Le Gabon dépendant des hydrocarbures pour ses recettes d’exportation, une baisse de l’excédent commercial est attendue en 2025, malgré une hausse escomptée des exportations de manganèse et l’irruption de celles de minerai de fer. Parallèlement, les importations resteront dynamiques, soutenues par la demande des consommateurs et les projets d’investissement pétroliers, miniers et sylvicoles, avec leurs infrastructures de transport connexes. Le déficit structurel des services se creusera aussi, en raison de l’augmentation des compétences techniques importées. De plus, le rapatriement des bénéfices des entreprises étrangères pèsera sur le solde courant.

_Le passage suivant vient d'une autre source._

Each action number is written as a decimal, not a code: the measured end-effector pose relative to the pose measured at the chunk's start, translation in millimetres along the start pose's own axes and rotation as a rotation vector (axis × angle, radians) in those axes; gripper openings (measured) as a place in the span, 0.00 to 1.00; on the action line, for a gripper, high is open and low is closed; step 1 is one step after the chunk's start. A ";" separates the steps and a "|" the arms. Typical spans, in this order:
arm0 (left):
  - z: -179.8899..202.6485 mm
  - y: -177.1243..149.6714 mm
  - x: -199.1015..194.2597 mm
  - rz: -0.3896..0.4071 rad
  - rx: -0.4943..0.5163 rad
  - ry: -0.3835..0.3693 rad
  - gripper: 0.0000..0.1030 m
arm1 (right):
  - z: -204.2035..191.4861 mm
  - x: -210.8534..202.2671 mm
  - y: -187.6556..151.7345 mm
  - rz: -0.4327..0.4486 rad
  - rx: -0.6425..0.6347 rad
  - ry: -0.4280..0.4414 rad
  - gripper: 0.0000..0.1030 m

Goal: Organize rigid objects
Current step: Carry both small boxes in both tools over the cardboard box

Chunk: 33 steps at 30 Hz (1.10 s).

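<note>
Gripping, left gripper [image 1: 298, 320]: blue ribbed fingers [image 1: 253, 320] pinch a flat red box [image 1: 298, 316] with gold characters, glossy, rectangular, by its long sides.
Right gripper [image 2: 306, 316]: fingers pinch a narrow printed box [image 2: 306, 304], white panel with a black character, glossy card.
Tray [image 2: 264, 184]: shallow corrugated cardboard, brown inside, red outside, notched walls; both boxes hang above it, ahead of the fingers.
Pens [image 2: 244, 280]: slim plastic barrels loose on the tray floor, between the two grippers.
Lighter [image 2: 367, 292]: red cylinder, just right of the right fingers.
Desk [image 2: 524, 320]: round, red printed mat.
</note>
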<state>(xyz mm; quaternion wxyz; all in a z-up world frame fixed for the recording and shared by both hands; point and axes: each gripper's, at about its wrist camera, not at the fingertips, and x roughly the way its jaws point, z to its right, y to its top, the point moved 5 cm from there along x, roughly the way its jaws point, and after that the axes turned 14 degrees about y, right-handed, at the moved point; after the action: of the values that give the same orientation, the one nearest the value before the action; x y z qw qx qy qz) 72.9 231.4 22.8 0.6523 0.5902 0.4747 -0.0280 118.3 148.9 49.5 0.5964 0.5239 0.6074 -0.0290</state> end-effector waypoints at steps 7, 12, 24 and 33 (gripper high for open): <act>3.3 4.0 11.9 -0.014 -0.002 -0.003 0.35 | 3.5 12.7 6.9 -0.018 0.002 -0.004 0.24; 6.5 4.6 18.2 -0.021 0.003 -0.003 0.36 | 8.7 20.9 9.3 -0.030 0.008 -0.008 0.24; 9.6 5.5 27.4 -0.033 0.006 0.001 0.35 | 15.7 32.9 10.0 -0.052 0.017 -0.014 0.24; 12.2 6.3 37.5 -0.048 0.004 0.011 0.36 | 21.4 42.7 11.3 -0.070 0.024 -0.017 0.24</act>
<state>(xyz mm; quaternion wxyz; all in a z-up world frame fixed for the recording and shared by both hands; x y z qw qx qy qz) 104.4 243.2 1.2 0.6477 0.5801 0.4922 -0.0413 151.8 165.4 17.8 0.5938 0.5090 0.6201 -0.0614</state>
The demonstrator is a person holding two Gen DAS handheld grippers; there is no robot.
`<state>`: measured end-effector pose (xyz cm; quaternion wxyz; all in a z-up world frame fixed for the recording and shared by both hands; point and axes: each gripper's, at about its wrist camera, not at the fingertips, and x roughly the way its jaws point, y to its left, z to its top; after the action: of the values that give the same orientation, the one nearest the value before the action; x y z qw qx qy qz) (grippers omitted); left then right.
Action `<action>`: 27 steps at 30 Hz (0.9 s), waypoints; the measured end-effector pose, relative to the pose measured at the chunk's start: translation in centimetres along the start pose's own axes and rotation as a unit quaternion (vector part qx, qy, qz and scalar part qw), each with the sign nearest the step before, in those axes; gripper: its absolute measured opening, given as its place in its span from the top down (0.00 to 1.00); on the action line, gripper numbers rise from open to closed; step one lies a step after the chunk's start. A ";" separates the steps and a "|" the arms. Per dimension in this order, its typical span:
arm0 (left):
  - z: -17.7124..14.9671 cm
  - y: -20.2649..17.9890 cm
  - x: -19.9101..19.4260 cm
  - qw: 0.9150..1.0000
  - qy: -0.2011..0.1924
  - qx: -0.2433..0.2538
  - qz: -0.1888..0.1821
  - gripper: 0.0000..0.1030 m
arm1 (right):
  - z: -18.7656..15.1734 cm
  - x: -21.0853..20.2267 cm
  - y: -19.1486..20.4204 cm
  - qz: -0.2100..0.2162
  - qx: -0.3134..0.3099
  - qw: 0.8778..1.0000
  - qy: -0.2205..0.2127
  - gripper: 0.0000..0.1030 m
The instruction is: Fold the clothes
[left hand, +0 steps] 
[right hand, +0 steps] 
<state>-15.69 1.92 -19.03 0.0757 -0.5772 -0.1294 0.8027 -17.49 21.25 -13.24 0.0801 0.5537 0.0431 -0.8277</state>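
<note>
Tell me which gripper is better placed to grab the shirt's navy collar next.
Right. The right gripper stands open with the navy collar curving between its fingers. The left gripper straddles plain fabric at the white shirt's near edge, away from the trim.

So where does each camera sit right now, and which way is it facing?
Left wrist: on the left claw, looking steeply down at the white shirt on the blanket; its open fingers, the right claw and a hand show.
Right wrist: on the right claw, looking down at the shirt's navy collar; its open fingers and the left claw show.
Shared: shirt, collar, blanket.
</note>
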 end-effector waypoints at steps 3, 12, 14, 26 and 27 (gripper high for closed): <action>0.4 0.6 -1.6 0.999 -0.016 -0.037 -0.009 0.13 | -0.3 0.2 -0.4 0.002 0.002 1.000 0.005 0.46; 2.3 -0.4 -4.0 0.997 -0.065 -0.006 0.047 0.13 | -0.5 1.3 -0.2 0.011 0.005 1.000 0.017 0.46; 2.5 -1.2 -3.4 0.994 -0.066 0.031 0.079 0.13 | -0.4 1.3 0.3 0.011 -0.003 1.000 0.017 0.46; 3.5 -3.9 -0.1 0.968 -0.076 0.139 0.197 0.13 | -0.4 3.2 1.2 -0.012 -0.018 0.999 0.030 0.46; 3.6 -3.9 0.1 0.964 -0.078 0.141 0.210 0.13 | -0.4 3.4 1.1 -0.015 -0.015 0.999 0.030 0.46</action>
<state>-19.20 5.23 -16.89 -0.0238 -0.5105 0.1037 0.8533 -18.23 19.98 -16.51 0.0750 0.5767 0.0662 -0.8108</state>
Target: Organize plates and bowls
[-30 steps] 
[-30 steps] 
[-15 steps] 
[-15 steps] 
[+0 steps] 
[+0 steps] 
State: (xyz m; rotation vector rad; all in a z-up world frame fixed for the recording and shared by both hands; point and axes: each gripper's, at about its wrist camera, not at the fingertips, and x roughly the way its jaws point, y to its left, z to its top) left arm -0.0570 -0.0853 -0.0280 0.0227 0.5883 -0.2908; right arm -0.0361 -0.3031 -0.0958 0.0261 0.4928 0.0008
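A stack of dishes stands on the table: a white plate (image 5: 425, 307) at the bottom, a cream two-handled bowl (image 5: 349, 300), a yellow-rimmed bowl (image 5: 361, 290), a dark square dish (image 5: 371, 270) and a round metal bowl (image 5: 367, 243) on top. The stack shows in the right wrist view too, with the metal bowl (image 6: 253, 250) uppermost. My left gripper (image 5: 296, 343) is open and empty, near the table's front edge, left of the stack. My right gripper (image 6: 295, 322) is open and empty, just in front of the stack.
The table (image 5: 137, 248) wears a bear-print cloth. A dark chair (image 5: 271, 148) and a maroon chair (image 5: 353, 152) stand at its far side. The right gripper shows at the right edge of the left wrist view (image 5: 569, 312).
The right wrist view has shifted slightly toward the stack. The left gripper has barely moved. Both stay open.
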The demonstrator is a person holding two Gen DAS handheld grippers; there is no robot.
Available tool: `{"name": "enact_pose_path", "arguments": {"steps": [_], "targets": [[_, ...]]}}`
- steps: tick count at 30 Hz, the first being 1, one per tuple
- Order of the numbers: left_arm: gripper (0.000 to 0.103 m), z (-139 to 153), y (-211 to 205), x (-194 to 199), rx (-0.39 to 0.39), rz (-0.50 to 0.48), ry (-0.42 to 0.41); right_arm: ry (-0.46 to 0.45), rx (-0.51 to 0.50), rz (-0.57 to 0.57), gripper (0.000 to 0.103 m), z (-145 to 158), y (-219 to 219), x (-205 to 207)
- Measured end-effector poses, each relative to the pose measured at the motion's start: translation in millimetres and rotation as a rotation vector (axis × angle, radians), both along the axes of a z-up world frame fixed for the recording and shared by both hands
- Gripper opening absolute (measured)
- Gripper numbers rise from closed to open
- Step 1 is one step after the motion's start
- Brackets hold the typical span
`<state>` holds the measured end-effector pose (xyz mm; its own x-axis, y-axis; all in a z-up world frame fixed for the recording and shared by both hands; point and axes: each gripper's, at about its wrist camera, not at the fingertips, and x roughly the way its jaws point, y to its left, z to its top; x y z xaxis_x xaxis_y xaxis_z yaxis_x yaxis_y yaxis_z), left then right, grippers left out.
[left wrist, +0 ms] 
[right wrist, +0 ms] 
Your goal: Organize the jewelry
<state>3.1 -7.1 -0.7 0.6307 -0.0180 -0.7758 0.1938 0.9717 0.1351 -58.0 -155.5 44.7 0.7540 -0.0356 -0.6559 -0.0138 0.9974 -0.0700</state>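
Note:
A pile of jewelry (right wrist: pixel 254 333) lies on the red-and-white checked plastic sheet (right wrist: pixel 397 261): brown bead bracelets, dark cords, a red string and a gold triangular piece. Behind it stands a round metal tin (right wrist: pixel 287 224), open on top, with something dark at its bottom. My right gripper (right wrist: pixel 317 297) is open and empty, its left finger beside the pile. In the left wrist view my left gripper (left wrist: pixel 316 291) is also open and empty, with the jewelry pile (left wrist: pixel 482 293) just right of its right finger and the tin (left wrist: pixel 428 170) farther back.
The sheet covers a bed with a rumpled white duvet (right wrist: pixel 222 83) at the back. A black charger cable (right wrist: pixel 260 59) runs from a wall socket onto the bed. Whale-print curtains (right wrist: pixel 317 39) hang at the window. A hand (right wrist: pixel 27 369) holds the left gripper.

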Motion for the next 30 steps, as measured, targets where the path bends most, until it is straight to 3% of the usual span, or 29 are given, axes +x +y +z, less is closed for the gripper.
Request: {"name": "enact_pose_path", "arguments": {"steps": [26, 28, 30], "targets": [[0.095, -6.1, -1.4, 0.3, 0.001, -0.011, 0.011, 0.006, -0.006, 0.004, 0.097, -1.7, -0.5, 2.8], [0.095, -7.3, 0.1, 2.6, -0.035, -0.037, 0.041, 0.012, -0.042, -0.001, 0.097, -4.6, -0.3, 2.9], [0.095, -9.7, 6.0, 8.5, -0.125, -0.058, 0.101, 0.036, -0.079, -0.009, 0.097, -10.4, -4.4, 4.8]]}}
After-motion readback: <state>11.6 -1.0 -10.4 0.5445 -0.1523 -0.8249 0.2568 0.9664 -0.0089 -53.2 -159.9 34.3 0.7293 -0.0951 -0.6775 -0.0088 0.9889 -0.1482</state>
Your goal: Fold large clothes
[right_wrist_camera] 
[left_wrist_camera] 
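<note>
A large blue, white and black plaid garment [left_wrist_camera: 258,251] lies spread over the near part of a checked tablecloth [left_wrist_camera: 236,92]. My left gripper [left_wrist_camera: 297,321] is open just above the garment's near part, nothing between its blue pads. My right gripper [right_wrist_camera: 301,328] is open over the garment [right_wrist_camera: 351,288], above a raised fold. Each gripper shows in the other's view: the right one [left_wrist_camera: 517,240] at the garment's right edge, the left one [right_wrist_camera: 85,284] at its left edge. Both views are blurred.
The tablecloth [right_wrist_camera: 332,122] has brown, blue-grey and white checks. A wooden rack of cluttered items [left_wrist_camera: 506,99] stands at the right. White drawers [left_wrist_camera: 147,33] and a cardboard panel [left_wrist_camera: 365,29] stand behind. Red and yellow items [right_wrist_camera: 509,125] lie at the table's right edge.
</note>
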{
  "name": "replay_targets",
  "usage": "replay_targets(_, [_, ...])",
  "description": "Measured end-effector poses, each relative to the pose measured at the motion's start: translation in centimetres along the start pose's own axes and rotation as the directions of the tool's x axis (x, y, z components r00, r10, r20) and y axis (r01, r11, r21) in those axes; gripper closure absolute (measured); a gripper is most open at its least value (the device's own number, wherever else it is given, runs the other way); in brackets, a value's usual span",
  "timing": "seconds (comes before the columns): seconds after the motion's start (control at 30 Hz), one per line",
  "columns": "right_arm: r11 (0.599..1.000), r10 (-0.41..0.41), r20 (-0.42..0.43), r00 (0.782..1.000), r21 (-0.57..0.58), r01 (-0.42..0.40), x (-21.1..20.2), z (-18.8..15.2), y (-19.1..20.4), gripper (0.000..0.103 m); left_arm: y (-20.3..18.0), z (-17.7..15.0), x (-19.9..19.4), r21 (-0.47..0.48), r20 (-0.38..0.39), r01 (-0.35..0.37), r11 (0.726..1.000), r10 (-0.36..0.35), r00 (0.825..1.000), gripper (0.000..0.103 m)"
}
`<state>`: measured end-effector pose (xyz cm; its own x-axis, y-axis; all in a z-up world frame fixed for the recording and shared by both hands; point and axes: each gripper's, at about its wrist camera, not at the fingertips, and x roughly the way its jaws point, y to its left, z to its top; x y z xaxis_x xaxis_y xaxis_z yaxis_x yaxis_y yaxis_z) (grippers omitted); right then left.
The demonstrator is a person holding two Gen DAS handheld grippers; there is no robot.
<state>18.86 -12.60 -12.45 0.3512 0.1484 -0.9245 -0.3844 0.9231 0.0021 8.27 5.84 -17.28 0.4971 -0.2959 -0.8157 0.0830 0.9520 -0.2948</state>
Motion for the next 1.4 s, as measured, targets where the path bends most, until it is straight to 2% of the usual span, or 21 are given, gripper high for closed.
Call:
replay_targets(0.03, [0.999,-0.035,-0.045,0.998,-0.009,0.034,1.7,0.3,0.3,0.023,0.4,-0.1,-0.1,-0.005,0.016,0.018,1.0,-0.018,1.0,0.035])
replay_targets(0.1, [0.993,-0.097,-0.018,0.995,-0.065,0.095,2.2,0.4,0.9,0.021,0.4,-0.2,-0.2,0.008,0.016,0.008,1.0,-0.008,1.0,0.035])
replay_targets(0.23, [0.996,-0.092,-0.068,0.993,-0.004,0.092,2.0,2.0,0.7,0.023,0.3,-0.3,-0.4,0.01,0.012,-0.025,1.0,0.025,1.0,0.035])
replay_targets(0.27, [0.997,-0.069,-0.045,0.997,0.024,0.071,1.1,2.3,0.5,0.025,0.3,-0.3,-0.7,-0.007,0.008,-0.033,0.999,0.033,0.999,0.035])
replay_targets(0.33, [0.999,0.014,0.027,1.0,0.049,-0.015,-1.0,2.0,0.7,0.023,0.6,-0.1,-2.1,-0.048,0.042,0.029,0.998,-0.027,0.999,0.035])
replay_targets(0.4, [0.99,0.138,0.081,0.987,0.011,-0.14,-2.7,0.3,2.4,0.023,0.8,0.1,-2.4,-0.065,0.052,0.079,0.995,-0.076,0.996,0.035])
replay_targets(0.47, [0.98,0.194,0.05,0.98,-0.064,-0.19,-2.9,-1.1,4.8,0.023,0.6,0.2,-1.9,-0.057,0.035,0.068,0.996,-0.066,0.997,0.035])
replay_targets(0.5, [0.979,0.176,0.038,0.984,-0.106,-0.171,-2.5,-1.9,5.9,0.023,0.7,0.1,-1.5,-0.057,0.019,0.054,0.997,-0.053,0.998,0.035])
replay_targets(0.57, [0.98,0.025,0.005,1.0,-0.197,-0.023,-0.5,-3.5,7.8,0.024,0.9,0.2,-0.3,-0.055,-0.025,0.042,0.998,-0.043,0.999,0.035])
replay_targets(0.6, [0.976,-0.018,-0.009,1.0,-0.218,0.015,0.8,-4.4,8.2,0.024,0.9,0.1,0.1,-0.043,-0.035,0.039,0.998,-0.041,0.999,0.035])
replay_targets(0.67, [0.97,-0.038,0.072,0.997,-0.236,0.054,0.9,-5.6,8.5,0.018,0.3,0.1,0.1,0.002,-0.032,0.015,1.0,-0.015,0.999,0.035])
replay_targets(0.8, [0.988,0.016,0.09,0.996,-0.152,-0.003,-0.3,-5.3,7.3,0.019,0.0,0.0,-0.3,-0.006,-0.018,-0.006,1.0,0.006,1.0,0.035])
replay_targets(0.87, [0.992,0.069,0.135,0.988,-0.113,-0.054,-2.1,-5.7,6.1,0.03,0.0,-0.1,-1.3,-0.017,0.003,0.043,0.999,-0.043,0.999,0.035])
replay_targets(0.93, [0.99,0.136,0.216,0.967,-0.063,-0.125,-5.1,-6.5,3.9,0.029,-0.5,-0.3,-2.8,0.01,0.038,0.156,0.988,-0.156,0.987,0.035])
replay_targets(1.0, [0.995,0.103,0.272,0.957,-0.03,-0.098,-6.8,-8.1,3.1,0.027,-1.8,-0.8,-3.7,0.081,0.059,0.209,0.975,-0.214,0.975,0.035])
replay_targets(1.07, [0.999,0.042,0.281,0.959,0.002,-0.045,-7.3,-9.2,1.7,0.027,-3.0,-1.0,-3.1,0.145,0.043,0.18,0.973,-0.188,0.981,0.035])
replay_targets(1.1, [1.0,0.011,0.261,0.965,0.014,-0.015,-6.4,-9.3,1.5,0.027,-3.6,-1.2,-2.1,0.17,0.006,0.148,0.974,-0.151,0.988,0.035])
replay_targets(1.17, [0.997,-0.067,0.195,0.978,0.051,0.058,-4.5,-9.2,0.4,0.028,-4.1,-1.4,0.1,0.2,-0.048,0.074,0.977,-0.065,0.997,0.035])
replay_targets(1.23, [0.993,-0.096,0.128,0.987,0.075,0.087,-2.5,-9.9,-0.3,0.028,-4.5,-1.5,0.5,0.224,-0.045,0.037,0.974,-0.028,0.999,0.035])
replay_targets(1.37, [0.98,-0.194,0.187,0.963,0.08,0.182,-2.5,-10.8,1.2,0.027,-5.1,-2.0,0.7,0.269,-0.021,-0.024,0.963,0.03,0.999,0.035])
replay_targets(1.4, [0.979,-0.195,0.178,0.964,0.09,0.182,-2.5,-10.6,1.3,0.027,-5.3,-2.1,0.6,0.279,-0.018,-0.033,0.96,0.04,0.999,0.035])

La dette extérieure, entièrement publique, verra son poids dans le PIB diminuer en 2025. En novembre 2024, le Gabon a annoncé le rachat de la moitié de l’euro-obligation de 605 millions de dollars, arrivant à échéance en juin 2025, renforçant la confiance des investisseurs. Pour solder, le pays puisera dans ses réserves de change. Ces dernières couvraient 2,7 mois d’importations à fin 2023, un niveau inférieur au seuil prudentiel de 3 mois. Enfin, l’expiration, en juin 2024, de la Facilité élargie du FMI (553,2 millions de dollars), sans nouvel accord en perspective à court terme, exacerbera les risques de financement en 2025.
Des élections normalement attendues en 2026
En 2023, le général Brice Oligui Nguema a mené un coup d’Etat militaire qui a renversé le président Ali Bongo Ondimba, marquant la fin de l’ère du Parti démocratique gabonais, longtemps critiqué pour sa politique dynastique commencée en 1967. À la suite de ce renversement, la junte a dissous le gouvernement, suspendu la Constitution et instauré une transition militaire. Bien que le coup d’Etat ait été condamné par l’ONU et l’Union africaine, il a reçu un accueil largement positif de la population, lassée de décennies de mauvaise gouvernance et de corruption enracinée. Une nouvelle constitution a été approuvée par référendum, le 16 novembre 2023, par 91,6 % des votants, avec un taux de participation de 54%. Elle comporte des réformes politiques et juridiques, parmi lesquelles la limitation à deux mandats présidentiels de 7 ans, la suppression du poste de premier ministre et une procédure en destitution du président censée contrebalancée le renforcement du pouvoir exécutif Les résultats ont été validés par la Cour constitutionnelle, ouvrant la voie à des élections civiles, provisoirement prévues pour août 2025. Mais le retour à un gouvernement civil n’est pas vraisemblable avant 2026 en raison de l’implication de divers intervenants politiques et des multiples étapes précédant le processus, dont la révision du Code électoral. Il existe également un risque que l’armée refuse d’abandonner le pouvoir une fois la période transitoire terminée. Cependant, le soutien international jouera un rôle crucial pour encourager la junte à respecter ses engagements de transition.
En mars 2024, la Communauté économique des États de l’Afrique centrale (CEEAC) a levé ses sanctions politiques contre le Gabon et l’a réintégré dans le bloc régional. La France, avec ses intérêts extractifs stratégiques au Gabon, a maintenu un dialogue ouvert avec la junte. Après avoir suspendu leur aide financière à la suite du coup d’Etat, les États-Unis ont renforcé leur engagement diplomatique et économique avec le Gabon, en annonçant, en octobre 2024, une aide de 5 millions de dollars pour soutenir la transition démocratique. Des initiatives pour améliorer la sécurité portuaire, la surveillance maritime et les liens bilatéraux en matière d’investissement ont également été mises en œuvre.